It seems that when you need is on this page in the review:
The MSI GeForce RTX 4070 Gaming X Trio is the company's factory-overclocked custom design variant. Out of the box it is the fastest RTX 4070 that we've tested, thanks to a large power limit increase paired with the factory OC. Noise levels and temperatures are outstanding, too.
www.techpowerup.com
Wizz changed the test system to Windows 11 (with other minor changes) early this year so those late 2022 tests in the original reviews are accurate for that Win10 system but can't be directly compared here.
But no matter, just have a look at the link above for current coverage from the 4090 all the way down to the 6500XT.
Oh, I didn't even notice the change from Win 10 to 11! All I noticed was that "TPU Custom Scene" on some of the reviews, and it made me think he started testing using his own custom scenario (which wasn't applied on the previous reviews, so that makes them sort of obsolete).
This means I have to look for the most recent RTX4070 review to be able to compare it to RTX4070 Ti & RTX4080 & RTX4090, but sadly 80/90 were not included in the recent review.
Any advice? I don't really care for that relative performance stuff, I need to look at actual up-to-date numbers.
Also, here's something that looks interesting:
The MSI GeForce RTX 4090 Gaming X Trio is the most affordable custom-design available right now, priced at $1700 and in-stock. We're putting this monster card on our new 2023 Raptor Lake test bench to check if MSI compromised anywhere, or if this is the RTX 4090 you should look at, if you don't...
www.techpowerup.com
MSI's GeForce RTX 4070 Ti Gaming X comes with a large triple-fan, triple-slot thermal solution that runs at whisper-quiet noise levels with low temperatures. In terms of performance the new card is able to match last generation's flagship, the RTX 3090 Ti, and offers new features like DLSS 3...
www.techpowerup.com
What's going on here?

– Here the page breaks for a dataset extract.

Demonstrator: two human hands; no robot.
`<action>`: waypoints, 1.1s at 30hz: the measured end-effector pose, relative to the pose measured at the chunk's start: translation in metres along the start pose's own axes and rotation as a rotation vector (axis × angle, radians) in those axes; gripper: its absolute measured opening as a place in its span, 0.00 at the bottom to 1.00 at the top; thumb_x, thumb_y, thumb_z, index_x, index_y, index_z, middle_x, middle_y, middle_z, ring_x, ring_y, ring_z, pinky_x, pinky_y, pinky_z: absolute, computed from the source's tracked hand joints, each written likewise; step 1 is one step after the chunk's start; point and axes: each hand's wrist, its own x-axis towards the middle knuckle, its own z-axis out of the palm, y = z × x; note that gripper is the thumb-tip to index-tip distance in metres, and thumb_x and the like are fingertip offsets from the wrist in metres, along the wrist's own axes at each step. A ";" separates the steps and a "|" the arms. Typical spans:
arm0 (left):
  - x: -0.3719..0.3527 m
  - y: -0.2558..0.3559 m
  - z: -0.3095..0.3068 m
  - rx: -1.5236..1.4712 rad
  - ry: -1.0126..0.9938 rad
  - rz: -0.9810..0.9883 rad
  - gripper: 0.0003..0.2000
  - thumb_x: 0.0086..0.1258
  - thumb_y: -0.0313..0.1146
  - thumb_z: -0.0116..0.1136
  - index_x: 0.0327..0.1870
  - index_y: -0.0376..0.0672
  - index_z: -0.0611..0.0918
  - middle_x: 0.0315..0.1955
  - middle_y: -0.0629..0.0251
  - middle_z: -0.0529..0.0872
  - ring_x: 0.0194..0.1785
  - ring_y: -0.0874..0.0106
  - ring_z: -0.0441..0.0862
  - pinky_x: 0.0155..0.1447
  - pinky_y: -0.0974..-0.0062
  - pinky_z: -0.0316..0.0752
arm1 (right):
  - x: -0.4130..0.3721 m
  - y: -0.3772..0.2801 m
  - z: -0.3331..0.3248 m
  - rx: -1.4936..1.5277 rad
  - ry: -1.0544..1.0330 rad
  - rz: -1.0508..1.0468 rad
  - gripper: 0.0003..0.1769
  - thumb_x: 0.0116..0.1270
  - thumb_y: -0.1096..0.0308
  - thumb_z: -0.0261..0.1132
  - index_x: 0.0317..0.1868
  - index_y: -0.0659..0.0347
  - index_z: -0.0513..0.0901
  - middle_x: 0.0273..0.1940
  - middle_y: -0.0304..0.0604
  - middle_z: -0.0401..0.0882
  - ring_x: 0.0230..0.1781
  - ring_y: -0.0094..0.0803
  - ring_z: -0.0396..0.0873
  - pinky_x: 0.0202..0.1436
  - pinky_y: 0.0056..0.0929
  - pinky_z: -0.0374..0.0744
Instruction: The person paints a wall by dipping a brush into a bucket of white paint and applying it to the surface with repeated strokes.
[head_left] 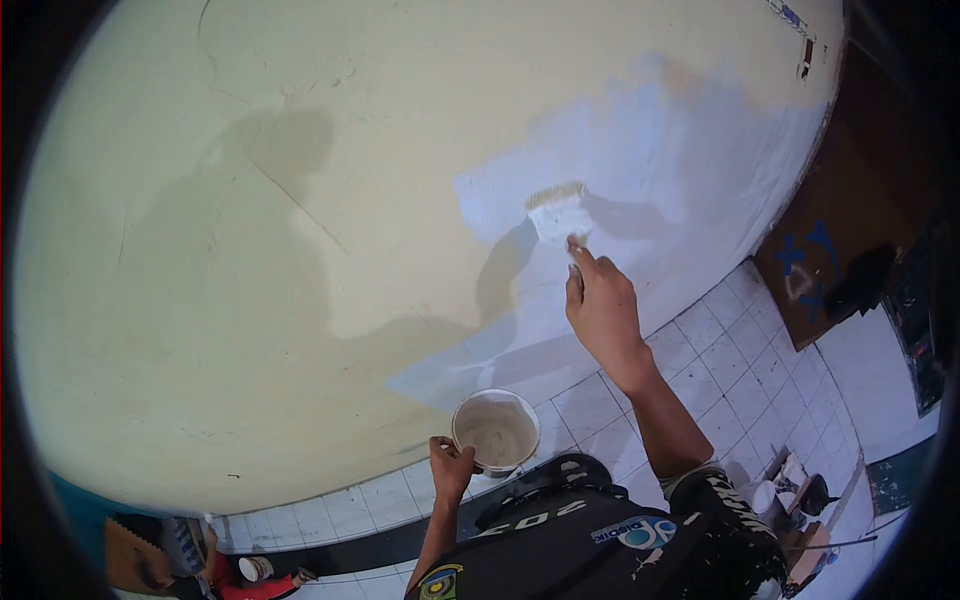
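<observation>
My right hand is closed round the handle of a wide paintbrush, its pale bristles against the wall. Around the brush, a patch of whitish-blue paint covers part of the pale yellow surface. Lower down, my left hand grips the rim of a round paint bucket in front of my body. The bucket's inside looks greyish, with white paint smeared on the rim.
White tiles run along the foot of the wall. At lower left is another person in a red sleeve, close to a small white tub. A brown door-like panel stands at right, with cluttered containers below it.
</observation>
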 end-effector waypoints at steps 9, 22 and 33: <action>0.006 -0.013 0.002 0.021 -0.041 0.003 0.20 0.62 0.23 0.63 0.49 0.31 0.66 0.25 0.53 0.82 0.21 0.63 0.85 0.23 0.66 0.83 | -0.007 -0.040 -0.047 0.381 0.107 -0.037 0.23 0.68 0.78 0.64 0.64 0.62 0.81 0.31 0.54 0.79 0.27 0.47 0.81 0.33 0.41 0.80; -0.006 -0.018 -0.008 -0.050 0.006 -0.022 0.20 0.62 0.24 0.64 0.50 0.31 0.66 0.27 0.51 0.82 0.22 0.63 0.85 0.24 0.66 0.84 | -0.103 0.013 0.122 0.142 -0.084 -0.026 0.30 0.67 0.72 0.66 0.71 0.58 0.76 0.33 0.56 0.78 0.25 0.52 0.82 0.30 0.46 0.83; -0.013 -0.023 -0.021 0.050 -0.044 0.041 0.20 0.61 0.25 0.64 0.49 0.31 0.67 0.24 0.51 0.83 0.22 0.63 0.86 0.24 0.65 0.82 | -0.049 0.001 0.077 0.231 -0.287 0.157 0.14 0.65 0.74 0.63 0.51 0.64 0.84 0.40 0.60 0.86 0.45 0.60 0.84 0.50 0.53 0.81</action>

Look at the RTX4090 results (185.4 vs 211.3 FPS).
The difference of (CPU power limit, MB, thermal paste, PSU, case, OS, drivers) should NOT show this huge +/-12% difference. This is like going from RTX4090 to RTX4090 Ti (which doesn't exist), or vice-versa.
Also, shouldn't the new updated test setup (on the left) with Win 11 + 320W CPU limit + newer drivers = give out a higher performance? Why on earth would the newer and better be 12% slower? This is depressing because here I am thinking I'll go all out with my new build and finally move to Win 11.